Dataset extract section start

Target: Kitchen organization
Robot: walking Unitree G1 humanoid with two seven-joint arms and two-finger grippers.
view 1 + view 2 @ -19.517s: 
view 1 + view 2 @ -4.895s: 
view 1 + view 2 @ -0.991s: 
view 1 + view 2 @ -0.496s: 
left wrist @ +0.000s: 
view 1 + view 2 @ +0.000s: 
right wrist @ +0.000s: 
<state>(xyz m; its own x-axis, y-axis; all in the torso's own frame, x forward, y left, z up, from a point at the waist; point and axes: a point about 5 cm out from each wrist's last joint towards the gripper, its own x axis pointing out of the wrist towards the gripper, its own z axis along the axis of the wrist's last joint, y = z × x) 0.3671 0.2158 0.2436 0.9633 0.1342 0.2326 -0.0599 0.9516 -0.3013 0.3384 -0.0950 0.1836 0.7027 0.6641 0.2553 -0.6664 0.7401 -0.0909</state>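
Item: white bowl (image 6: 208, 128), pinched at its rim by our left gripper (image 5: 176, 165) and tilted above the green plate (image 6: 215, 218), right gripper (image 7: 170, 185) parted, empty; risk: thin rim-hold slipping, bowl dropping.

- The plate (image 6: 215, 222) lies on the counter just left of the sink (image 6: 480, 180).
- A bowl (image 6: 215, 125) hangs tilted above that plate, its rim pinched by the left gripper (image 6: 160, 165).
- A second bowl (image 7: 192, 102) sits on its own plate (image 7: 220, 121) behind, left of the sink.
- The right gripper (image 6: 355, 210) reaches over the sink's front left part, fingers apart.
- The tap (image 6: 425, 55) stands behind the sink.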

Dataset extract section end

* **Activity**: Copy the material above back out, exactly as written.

* **Answer section**:
Target: Kitchen organization
Robot: walking Unitree G1 humanoid with two seven-joint arms and two-finger grippers.
view 1 + view 2 @ -19.517s: 
view 1 + view 2 @ -4.895s: 
view 1 + view 2 @ -0.991s: 
view 1 + view 2 @ -0.496s: 
left wrist @ +0.000s: 
view 1 + view 2 @ +0.000s: 
right wrist @ +0.000s: 
<state>(xyz m; its own x-axis, y-axis; all in the torso's own frame, x forward, y left, z up, from a point at the waist; point and axes: a point about 5 cm out from each wrist's last joint towards the gripper, its own x axis pointing out of the wrist towards the gripper, its own z axis along the axis of the wrist's last joint, y = z × x) 0.3671 0.2158 0.2436 0.9633 0.1342 0.2326 -0.0599 0.9516 -0.3013 0.3384 -0.0950 0.1836 0.7027 0.6641 0.2553 -0.6664 0.7401 -0.0909</state>
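Item: white bowl (image 6: 208, 128), pinched at its rim by our left gripper (image 5: 176, 165) and tilted above the green plate (image 6: 215, 218), right gripper (image 7: 170, 185) parted, empty; risk: thin rim-hold slipping, bowl dropping.

- The plate (image 6: 215, 222) lies on the counter just left of the sink (image 6: 480, 180).
- A bowl (image 6: 215, 125) hangs tilted above that plate, its rim pinched by the left gripper (image 6: 160, 165).
- A second bowl (image 7: 192, 102) sits on its own plate (image 7: 220, 121) behind, left of the sink.
- The right gripper (image 6: 355, 210) reaches over the sink's front left part, fingers apart.
- The tap (image 6: 425, 55) stands behind the sink.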

The response to this exercise is now complete.